Le sorelle avevano appena sostenuto degli esami con esito buono e un cenno viene fatto anche a “Paolino, l’ultimo della cavagna”, che un destino crudele porterà via insieme alla sorella Emilia nel gennaio del 1877. La casa alla Certosa era abbellita da fiori “superbi”, annaffiati ogni mattina, la campagna era “bella” in quell’anno, ma l’uva prometteva un raccolto scarso, con preoccupazione di Alfonso, essendo il vino il prodotto più importante delle sue terre. “Non bisogna parlarne a papà” scriveva Giuseppe, “dice che c’è la malattia e che le vigne non faranno niente e che la vendemmia sarà tardiva”. Invece si preannunciava buono, salvo imprevisti, il raccolto della “meliga”.

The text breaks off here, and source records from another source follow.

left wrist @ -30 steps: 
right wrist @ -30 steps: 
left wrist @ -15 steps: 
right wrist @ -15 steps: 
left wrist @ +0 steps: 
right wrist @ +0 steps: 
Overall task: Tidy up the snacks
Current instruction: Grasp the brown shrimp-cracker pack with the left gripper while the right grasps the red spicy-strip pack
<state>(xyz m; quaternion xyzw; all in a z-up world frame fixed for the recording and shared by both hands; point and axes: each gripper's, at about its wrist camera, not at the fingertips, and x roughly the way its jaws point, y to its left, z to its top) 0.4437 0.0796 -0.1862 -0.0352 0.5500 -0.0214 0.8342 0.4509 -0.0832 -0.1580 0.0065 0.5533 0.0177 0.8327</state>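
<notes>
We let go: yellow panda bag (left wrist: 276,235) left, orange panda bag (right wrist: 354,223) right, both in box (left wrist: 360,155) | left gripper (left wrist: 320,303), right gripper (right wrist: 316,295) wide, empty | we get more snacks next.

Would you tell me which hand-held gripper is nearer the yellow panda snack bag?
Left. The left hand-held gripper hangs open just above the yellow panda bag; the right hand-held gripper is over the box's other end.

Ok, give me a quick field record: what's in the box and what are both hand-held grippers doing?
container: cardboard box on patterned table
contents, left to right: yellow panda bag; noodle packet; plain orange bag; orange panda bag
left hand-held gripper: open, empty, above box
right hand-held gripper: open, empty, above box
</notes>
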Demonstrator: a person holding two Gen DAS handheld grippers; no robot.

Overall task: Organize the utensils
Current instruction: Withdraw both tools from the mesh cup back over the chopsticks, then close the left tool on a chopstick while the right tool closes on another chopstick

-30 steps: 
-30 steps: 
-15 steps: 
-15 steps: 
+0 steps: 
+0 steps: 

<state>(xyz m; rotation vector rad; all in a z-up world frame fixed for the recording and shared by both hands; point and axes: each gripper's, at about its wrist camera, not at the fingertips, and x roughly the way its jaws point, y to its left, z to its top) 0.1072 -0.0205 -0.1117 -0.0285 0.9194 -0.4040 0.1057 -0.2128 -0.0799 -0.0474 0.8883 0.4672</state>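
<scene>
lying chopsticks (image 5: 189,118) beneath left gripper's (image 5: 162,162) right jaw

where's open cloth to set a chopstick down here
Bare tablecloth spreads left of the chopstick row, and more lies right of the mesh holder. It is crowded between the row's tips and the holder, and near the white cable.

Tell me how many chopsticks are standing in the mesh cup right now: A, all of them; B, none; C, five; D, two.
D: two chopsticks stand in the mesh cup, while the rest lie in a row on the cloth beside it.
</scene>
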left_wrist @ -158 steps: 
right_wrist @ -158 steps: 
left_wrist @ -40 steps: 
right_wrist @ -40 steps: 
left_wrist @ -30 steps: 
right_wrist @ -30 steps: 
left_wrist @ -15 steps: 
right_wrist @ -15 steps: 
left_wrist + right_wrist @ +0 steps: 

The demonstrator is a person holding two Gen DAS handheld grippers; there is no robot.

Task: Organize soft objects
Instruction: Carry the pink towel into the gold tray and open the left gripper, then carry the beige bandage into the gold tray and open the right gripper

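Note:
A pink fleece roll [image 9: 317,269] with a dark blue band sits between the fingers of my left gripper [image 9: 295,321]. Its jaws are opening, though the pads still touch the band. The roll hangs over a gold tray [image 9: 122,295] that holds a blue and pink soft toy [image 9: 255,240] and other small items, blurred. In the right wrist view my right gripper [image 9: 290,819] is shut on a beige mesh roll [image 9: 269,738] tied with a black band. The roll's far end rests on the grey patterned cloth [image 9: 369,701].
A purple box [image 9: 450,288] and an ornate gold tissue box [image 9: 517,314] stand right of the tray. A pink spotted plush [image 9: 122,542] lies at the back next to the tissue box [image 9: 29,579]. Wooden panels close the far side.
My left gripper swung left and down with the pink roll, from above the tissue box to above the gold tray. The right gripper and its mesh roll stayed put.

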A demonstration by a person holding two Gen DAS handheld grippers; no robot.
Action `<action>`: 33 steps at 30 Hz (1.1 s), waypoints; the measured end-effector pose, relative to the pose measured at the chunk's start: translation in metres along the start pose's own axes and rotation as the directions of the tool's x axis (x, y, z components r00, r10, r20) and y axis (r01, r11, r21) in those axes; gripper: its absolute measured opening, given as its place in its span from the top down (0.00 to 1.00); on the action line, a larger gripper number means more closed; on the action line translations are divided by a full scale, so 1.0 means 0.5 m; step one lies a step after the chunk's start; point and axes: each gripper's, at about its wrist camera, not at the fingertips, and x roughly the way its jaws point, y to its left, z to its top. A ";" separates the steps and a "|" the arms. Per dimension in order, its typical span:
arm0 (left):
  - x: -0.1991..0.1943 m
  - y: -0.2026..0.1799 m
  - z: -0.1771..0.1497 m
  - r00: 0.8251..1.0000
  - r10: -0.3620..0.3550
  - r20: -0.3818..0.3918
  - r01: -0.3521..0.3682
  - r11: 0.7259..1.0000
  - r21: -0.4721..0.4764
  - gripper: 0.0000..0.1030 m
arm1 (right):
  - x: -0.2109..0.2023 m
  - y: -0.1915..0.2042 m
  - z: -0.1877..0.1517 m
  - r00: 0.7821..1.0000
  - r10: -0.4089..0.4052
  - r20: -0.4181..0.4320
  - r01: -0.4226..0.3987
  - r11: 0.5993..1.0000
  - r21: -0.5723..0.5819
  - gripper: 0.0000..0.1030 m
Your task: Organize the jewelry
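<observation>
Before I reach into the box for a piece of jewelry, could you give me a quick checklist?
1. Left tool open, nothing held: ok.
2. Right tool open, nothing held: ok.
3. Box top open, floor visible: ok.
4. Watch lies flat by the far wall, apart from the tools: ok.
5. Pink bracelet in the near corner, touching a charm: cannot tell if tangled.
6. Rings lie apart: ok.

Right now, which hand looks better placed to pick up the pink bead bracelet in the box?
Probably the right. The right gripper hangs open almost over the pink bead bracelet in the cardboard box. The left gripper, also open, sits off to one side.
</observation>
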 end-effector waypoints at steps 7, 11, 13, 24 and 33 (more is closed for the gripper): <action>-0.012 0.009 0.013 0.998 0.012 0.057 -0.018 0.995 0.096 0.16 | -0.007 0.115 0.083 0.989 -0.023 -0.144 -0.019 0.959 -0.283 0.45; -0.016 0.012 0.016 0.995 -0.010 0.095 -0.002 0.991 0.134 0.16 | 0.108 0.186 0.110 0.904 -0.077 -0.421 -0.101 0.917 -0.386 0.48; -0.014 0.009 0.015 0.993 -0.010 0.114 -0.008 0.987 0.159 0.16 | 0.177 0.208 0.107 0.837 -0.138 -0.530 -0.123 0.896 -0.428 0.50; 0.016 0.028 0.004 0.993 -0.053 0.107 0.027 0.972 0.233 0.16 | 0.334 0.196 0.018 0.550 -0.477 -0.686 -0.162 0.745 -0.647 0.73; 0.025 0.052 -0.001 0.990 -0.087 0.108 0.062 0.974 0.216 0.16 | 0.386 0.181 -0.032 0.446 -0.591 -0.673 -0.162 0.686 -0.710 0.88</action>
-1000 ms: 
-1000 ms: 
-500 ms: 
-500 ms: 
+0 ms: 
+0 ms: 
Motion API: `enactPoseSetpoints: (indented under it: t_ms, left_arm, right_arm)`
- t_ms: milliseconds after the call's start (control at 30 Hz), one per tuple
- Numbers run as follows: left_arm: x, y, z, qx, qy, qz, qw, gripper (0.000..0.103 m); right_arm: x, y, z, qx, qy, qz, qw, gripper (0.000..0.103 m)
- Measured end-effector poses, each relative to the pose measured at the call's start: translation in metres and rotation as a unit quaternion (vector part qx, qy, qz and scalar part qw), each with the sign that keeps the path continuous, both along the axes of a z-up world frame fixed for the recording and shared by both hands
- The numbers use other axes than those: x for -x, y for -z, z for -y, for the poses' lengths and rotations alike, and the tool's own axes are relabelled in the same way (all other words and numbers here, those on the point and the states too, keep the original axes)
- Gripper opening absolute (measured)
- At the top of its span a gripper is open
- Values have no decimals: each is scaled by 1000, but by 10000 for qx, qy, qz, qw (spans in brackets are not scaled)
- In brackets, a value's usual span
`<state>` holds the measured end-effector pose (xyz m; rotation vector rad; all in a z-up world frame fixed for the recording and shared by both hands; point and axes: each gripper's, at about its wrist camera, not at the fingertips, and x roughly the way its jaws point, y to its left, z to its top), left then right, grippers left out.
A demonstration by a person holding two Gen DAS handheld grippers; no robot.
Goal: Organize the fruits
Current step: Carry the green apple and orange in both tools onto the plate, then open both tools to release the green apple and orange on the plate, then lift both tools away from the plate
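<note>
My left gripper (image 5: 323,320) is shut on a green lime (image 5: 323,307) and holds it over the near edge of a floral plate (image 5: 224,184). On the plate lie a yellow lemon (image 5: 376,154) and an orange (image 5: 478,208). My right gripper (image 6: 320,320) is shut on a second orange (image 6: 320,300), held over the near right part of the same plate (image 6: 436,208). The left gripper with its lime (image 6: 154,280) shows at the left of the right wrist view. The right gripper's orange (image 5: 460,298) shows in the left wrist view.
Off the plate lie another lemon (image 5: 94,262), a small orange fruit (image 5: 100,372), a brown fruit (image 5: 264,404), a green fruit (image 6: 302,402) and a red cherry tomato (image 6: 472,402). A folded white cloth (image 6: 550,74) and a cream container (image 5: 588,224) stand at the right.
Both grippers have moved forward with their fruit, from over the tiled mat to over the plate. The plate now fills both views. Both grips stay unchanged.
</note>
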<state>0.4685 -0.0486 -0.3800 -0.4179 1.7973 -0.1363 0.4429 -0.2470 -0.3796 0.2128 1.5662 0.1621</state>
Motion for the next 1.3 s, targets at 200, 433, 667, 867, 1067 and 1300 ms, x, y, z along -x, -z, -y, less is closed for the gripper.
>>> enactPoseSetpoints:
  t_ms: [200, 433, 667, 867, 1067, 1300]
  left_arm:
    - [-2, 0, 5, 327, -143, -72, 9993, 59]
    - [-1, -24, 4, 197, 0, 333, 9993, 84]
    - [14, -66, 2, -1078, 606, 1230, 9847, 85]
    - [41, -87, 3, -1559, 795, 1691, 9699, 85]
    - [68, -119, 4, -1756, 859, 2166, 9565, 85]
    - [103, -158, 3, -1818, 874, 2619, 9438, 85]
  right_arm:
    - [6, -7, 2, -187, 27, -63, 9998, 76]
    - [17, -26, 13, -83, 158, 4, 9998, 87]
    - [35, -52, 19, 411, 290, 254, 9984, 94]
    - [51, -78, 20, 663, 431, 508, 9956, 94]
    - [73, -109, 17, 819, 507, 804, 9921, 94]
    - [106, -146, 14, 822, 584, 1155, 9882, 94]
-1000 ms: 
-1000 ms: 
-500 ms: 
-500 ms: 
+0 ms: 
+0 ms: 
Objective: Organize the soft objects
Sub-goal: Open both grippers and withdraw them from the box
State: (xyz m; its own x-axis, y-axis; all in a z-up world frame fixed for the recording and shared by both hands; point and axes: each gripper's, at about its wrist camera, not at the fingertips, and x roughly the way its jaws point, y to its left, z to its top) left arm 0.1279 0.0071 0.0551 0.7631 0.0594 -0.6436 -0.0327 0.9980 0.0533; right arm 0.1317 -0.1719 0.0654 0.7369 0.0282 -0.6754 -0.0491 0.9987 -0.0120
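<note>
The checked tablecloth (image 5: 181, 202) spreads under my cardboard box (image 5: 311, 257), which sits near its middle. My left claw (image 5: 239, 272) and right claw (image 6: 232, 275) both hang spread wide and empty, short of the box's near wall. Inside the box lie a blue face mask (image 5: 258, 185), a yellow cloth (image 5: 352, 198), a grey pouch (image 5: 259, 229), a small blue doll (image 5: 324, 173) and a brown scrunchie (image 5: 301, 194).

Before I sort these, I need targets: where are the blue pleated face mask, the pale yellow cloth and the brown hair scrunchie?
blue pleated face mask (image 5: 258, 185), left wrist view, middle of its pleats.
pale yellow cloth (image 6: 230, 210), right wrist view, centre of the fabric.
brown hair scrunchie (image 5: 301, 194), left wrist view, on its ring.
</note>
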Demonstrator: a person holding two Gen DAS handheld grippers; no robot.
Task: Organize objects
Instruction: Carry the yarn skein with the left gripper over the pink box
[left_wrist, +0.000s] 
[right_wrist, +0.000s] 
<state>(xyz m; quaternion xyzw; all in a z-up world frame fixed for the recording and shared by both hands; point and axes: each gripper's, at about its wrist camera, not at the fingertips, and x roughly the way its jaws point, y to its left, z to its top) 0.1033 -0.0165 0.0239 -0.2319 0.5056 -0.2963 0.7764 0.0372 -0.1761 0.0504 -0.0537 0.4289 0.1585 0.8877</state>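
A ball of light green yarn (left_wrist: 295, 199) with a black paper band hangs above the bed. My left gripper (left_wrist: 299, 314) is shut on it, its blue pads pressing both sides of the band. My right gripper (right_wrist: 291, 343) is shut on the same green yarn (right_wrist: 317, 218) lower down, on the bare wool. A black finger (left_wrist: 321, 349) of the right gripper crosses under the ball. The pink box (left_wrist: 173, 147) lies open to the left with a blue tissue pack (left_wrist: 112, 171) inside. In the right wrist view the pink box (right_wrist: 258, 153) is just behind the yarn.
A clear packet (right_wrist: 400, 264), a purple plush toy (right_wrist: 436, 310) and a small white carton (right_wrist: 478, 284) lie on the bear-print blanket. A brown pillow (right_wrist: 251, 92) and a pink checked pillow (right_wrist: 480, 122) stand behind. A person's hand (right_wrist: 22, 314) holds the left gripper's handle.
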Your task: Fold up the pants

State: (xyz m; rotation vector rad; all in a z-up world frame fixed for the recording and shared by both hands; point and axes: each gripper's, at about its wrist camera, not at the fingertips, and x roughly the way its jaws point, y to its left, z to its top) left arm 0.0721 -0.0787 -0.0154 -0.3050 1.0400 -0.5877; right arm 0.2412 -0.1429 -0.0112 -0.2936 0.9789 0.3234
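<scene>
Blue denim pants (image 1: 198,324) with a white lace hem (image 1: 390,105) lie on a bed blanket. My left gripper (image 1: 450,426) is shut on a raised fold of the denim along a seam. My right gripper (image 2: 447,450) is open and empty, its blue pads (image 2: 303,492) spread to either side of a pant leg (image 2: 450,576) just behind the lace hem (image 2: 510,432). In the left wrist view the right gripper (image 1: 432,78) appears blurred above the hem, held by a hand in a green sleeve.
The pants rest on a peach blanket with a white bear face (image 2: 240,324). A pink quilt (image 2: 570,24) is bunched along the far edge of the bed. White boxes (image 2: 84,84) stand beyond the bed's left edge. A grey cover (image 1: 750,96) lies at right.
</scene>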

Numerosi erano gli animali da cortile: un allevamento di conigli dei quali si attendevano i piccoli, un “gabbione” pieno di uccelli, merli e tordi, le galline e una “pita” (tacchina).C’era anche un cavallo, in quel periodo infortunato per una piaga e in cura dal veterinario, perciò si era costretti ad andare a piedi, un vecchio cane “Pinein”, incattivito e feroce, una “animala” (scrofa) “pingue e bella bestia”. La “mammina” era alle prese con problemi di servitù, con un nuovo “cuciniere” appena assunto, che pretendeva un salario “salato”; altra persona di servizio era “Lissandrino”, uomo tuttofare e fattore. Altra attività molto praticata in campagna, di cui parla Giuseppe a Francesco, era l’allevamento dei bachi da seta, settore affidato tradizionalmente alle donne. E questo argomento forniva l’occasione per ricordare le ragazze del paese con un apprezzamento gentile per ciascuna: una Canepari “sempre una bella donzella”, una Ferrari “sempre viva, sempre simpatica”, una Giulia “sempre piacevole per la sua vivacità”, una Maria “che conserva sempre i suoi belli e rari lineamenti”.

Alfonso Menada mantenne i figli maschi agli studi quanto bastava per intraprendere, al più presto, una professione che garantisse loro un avvenire decoroso. Nessuno infatti frequentò l’università e, verso i 18 anni, tutti entrarono nel mondo del lavoro.